You're looking at Less Wrong's discussion board. This includes all posts, including those that haven't been promoted to the front page yet. For more information, see About Less Wrong.

JGWeissman comments on Poly marriage? - Less Wrong Discussion

-9 Post author: h-H 06 June 2012 07:57PM

You are viewing a comment permalink. View the original post to see all comments and the full post content.

Comments (127)

You are viewing a single comment's thread. Show more comments above.

Comment author: gwern 07 June 2012 06:16:41PM 7 points [-]

Incest laws in general makes no sense.

I believe I've previously pointed out inbreeding depression to you; from Jensen 1969:

In Japan approximately 5% of all marriages are between cousins. Schull and Neel studied the offspring of marriages of first cousins, first cousins once removed, and second cousins. The parents were statistically matched with a control group of unrelated parents for age and socioeconomic factors. Children from the cousin marriages and the control children from unrelated parents (total N=2111) were given the Japanese version of the Wechsler Intelligence Scale for Children (WISC). The degree of consanguinity represented by the cousin marriages in this study had the effect of depressing WISC IQs by an average of 7.4%, making the mean of the inbred group nearly 8 IQ points lower than the mean of the control group. Assuming normal distributions of IQ, the effect is shown in Figure 9, and illustrates the point that the most drastic consequences of group mean differences are to be seen in the tails of the distributions. In the same study, a similar depressing effect was found for other polygenic characteristics such as several anthropometric and dental variables.
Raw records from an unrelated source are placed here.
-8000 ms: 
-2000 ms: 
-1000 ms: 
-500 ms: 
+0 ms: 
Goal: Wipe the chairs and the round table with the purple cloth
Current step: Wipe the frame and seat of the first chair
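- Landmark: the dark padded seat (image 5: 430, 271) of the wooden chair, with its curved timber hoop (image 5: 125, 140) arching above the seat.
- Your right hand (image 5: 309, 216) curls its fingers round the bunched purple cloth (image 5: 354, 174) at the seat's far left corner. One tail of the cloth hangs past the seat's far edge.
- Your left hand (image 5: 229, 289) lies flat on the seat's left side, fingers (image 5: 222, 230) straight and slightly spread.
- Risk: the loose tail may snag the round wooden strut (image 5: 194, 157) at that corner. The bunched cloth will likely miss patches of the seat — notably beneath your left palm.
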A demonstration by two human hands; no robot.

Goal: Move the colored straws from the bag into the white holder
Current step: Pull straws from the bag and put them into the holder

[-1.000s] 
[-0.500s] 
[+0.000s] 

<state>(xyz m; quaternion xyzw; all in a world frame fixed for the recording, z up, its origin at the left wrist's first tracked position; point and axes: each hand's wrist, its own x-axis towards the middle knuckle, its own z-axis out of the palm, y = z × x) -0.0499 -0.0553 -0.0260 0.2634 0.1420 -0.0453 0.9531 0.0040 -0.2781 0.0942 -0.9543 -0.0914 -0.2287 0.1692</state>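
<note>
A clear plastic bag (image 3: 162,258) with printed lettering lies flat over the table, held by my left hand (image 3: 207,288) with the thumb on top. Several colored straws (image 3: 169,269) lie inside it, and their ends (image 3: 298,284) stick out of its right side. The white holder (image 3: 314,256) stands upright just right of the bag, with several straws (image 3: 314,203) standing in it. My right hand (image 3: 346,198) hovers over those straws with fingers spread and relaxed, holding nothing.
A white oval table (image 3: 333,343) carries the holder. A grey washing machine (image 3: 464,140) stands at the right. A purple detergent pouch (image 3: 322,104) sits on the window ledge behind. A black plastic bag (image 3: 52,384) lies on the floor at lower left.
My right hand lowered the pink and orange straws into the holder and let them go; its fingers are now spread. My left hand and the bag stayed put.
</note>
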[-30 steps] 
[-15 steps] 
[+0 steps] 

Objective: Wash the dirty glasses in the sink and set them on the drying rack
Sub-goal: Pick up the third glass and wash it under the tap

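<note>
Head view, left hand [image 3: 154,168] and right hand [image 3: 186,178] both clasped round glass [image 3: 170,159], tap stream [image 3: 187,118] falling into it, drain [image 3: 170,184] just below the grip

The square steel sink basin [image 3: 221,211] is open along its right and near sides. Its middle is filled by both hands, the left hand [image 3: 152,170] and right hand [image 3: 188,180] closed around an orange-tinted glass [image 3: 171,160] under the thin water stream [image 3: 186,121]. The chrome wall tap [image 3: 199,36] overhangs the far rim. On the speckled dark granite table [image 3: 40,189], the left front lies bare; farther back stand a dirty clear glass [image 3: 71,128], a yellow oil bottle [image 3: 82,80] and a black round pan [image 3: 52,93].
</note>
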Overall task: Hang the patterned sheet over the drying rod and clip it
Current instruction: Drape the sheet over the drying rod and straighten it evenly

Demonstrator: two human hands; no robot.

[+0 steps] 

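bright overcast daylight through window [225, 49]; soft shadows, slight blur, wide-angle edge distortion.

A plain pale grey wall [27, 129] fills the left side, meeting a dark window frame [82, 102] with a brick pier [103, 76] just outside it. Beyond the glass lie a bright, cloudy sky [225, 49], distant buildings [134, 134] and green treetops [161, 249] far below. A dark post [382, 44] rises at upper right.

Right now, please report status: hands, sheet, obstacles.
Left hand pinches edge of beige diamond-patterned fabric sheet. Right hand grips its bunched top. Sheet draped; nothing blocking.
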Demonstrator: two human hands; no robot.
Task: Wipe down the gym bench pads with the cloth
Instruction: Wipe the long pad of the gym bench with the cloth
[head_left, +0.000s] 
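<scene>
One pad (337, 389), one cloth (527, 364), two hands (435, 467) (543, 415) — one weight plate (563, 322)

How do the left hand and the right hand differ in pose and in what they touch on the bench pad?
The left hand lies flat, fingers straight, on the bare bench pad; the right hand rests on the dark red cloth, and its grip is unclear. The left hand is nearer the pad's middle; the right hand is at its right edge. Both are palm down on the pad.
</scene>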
The mating of relatives closer than cousins can produce a markedly greater reduction in offspring's IQs. Lindzey (1967) has reported that almost half of a group of children born to so-called nuclear incest matings (brother-sister or father-daughter) could not be placed for adoption because of mental retardation and other severe defects which had a relatively low incidence among the offspring of unrelated parents who were matched with the incestuous parents in intelligence, socioeconomic status, age, weight, and stature.
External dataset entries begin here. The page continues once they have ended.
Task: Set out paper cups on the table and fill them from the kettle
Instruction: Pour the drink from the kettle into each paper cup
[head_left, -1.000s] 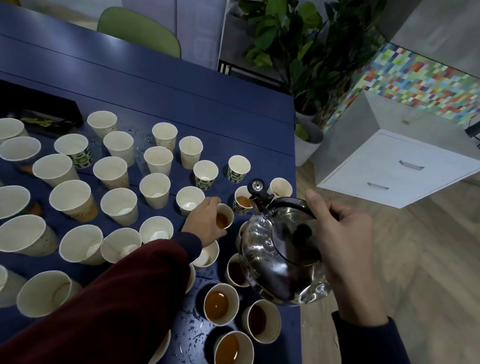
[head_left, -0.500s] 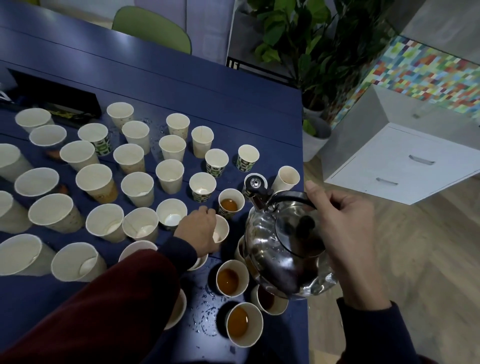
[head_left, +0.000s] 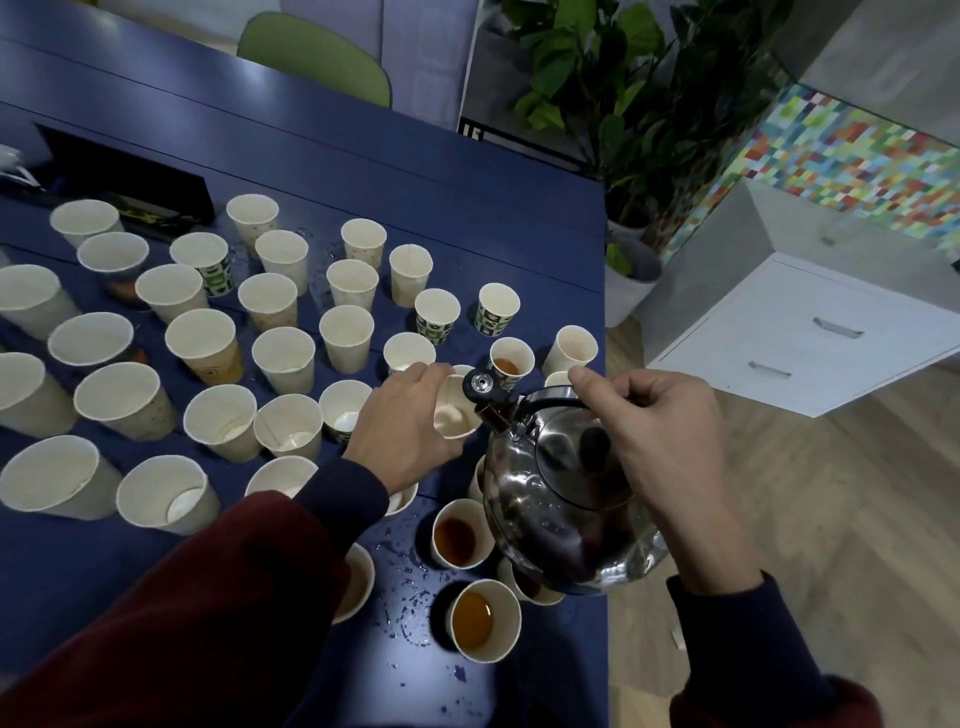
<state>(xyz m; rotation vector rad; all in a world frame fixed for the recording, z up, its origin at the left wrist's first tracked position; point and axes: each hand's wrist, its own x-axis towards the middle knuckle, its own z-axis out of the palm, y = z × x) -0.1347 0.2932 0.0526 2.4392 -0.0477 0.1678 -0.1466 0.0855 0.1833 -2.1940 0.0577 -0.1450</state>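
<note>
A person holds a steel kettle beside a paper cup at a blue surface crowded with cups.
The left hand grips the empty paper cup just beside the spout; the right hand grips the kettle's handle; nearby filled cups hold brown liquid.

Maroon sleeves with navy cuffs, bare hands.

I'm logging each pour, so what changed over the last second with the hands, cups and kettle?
The left hand let go of the tea-filled cup, which now stands free, and took a grip on an empty cup nearer the person, right beside the spout of the kettle. The right hand holds the kettle handle as before.
</note>
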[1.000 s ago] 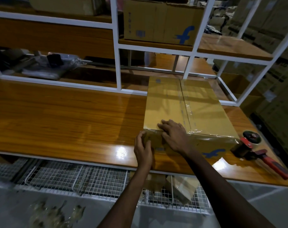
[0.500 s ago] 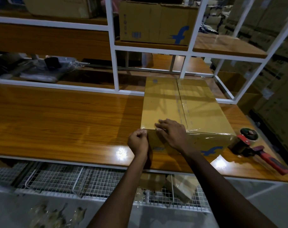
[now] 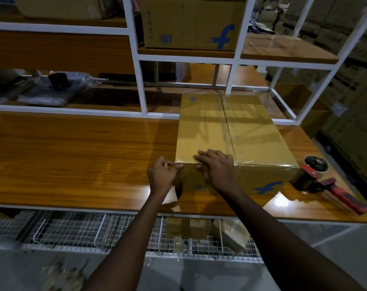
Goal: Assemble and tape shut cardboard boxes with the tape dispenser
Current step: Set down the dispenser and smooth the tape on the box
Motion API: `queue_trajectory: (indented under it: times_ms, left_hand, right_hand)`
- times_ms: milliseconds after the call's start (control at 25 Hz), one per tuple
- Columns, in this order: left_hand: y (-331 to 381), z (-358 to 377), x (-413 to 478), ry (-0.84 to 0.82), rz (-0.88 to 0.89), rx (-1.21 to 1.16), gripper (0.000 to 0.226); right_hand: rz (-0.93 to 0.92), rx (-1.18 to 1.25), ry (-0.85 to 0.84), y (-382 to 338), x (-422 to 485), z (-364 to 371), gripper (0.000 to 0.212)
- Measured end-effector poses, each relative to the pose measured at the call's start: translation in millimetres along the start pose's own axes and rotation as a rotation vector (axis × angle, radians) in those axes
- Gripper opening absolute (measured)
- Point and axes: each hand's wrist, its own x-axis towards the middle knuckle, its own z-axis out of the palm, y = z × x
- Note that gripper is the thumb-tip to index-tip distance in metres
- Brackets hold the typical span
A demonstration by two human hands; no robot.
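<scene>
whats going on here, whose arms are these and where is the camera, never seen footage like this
There is no machine here: a person wears a camera on the head, looking down at their own arms. On the wooden table sits a closed cardboard box with clear tape along its top seam. The right hand lies flat on the box's near edge. The left hand is at the box's near left corner, fingers pinched together, apparently on the tape end. The red-handled tape dispenser lies unheld to the box's right. Another box stands on the shelf above.
</scene>
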Motion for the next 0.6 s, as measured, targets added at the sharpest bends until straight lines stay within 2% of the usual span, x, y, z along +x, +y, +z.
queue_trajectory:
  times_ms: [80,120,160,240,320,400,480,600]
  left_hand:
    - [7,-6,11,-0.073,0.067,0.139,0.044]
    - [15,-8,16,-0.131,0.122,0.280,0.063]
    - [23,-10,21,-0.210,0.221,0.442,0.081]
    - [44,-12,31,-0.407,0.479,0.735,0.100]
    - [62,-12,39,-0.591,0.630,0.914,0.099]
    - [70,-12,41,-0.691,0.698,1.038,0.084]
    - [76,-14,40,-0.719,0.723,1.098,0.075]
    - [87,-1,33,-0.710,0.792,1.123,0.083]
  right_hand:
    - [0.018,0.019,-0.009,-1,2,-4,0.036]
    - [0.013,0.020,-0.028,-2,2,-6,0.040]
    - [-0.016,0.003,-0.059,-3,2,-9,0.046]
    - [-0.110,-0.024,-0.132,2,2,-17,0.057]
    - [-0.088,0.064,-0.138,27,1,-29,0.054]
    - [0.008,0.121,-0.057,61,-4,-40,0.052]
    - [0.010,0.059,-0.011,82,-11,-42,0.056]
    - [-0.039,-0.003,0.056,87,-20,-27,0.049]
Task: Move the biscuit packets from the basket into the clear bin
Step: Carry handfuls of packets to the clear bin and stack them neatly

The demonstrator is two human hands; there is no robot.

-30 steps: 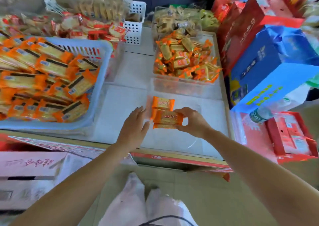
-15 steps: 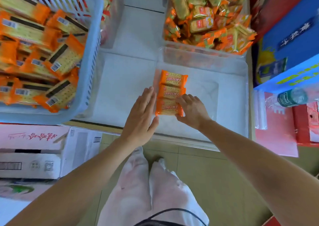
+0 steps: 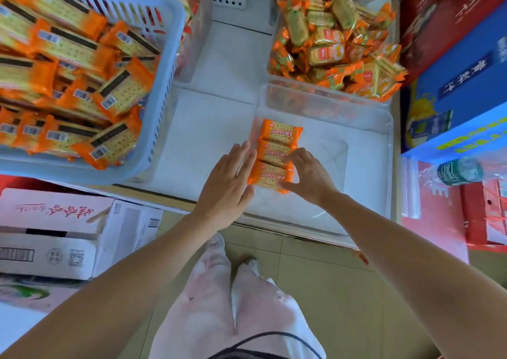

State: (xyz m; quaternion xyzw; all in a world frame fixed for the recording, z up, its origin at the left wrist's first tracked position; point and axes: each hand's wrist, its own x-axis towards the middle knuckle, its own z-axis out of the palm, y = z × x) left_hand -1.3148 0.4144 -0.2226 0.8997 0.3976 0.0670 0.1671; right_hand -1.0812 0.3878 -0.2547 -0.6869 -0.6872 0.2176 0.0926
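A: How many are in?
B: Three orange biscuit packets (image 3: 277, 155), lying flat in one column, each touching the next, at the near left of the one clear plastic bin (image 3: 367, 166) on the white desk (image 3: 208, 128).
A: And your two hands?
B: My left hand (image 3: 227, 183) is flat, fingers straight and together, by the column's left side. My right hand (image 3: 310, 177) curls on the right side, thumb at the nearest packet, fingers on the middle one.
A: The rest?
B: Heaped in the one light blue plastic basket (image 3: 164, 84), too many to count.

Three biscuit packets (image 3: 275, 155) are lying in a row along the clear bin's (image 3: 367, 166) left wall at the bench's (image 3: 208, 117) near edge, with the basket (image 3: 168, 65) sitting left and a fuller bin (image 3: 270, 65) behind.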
No doubt one could dig up more recent results with a suitable search.

Comment author: JGWeissman 07 June 2012 06:21:37PM 0 points [-]

The parents were statistically matched with a control group of unrelated parents for age and socioeconomic factors.

Do "socioeconomic factors" include the parents' IQ?

Comment author: gwern 07 June 2012 06:30:08PM 2 points [-]

Given the strong influence of IQ on socioeconomic status, even without controlling for IQ explicitly, there's still going to be substantial controlling for IQ that way.

Comment author: JGWeissman 07 June 2012 06:45:23PM 2 points [-]

That would not be enough control if IQ has influence on whether someone marries their cousin.

Comment author: gwern 07 June 2012 06:55:19PM 2 points [-]

Are you arguing for the sake of arguing a methodological point, or do you seriously think that this point has a >50% chance of making the theoretically predicted and empirically confirmed phenomenon of inbreeding depression just go away?

Comment author: JGWeissman 07 June 2012 07:11:24PM 2 points [-]

I don't think it makes the inbreeding effect go away completely, but it seems worth considering if there are other contributing factors to the observed effect. (Probability less than 50%, but I think worth tracking.)

I would be careful about dismissing "methodological points". The methodological standards are there for a reason.